Recurso. Registro de candidatura. Eleições 2012. Cargo de vereador. Improcedência das impugnações propostas pelos recorrentes e deferimento do pedido. Irresignação aduzindo que a condenação transitada em julgado, pela prática do crime previsto no art. 172, caput, do Código Penal, acarreta a inelegibilidade do recorrido com base na Lei Complementar n. 64/90.

A declaração da extinção da punibilidade, por ocasião do exame da apelação pelo Tribunal de Justiça, em virtude da ocorrência da prescrição da pretensão punitiva do Estado, elide a própria condenação e afasta a hipótese de inelegibilidade prevista no art. 1º, inc. I, letra “e”, da Lei Complementar n. 64/90. Não conhecimento do apelo interposto pelo partido. Pacífico o entendimento de que a agremiação que se coliga a outra não pode atuar isoladamente na Justiça Eleitoral. Provimento negado ao recurso remanescente. (Recurso Eleitoral nº 28680, Acórdão de 17.8.2012, Relator DR. SILVIO RONALDO SANTOS DE MORAES, Publicação: PSESS - Publicado em Sessão, Data 17.8.2012). (Grifei.)

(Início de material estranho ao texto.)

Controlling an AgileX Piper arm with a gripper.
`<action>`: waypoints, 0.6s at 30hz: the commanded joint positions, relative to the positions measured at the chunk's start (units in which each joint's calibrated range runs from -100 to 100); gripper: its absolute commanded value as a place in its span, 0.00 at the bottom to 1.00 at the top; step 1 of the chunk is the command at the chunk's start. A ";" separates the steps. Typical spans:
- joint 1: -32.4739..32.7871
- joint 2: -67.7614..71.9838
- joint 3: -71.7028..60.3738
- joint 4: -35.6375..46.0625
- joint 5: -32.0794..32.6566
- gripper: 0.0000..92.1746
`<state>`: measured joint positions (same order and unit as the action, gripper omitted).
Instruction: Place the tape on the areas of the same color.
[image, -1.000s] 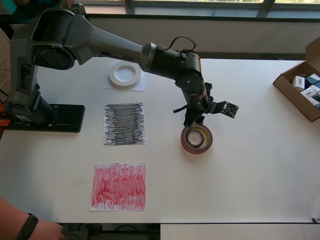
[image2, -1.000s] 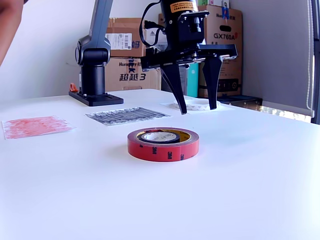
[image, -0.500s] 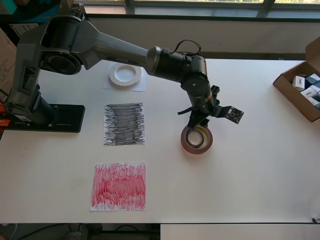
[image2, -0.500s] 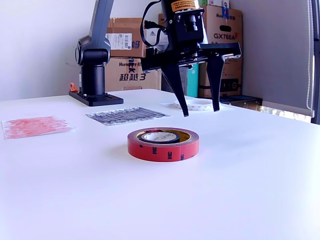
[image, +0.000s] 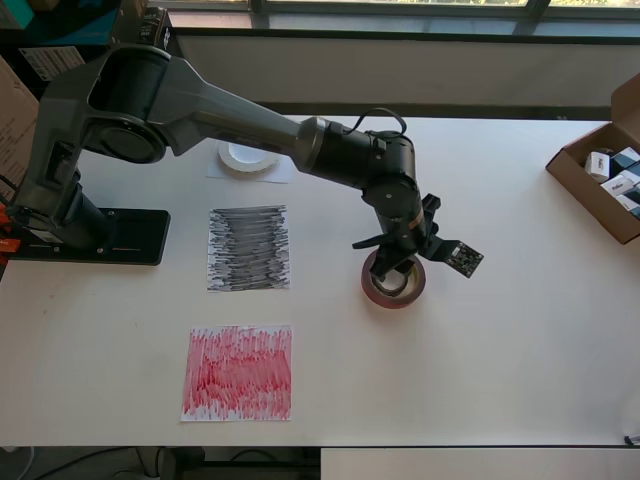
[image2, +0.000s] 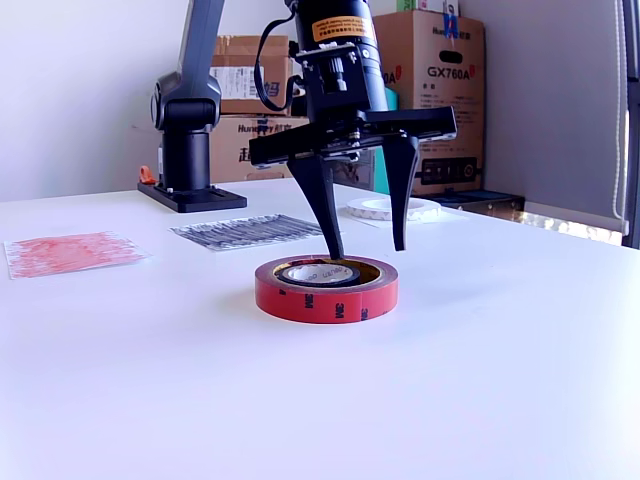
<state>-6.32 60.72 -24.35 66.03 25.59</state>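
The red-brown tape roll (image: 394, 287) (image2: 326, 290) with a yellowish core lies flat on the white table, right of the sheets in the overhead view. A small black roll (image2: 318, 272) appears to sit inside its hole. My gripper (image: 393, 264) (image2: 367, 247) hangs open just above the roll's far side, fingertips (image2: 336, 248) pointing down, touching nothing that I can see. The white ring (image: 243, 155) (image2: 393, 208) rests on the white sheet (image: 268, 171), partly hidden by my arm. The black sheet (image: 249, 248) (image2: 253, 231) and the red sheet (image: 238, 372) (image2: 68, 252) are bare.
An open cardboard box (image: 603, 181) with small packs stands at the overhead view's right edge. The arm's base (image: 92, 234) (image2: 190, 150) sits at the left. Stacked cartons (image2: 440, 90) stand behind the table in the exterior view.
The gripper has come down and toward the red-brown roll, ending just over its far side, still open. The arm now covers more of the white ring. The hand at the lower left is gone.
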 joint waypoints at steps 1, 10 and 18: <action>0.10 0.74 -1.41 0.11 -0.04 0.57; -0.06 1.68 -2.50 0.37 -0.04 0.57; 0.10 0.74 -2.41 4.53 0.04 0.57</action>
<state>-6.32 61.65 -27.04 69.38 25.72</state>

Nesse cenário, portanto, entendo que o desprovimento do recurso é medida que se impõe.

 

Diante do exposto, afastada a matéria preliminar, VOTO pelo desprovimento do recurso interposto pela COLIGAÇÃO ERNESTINA NO CAMINHO CERTO (PDT-PTB-PMDB) de Ernestina, mantendo a sentença que deferiu o requerimento de registro de candidatura de Carmen Lúcia Vieira dos Santos ao cargo de prefeito, nas eleições de 2016, no Município de Ernestina.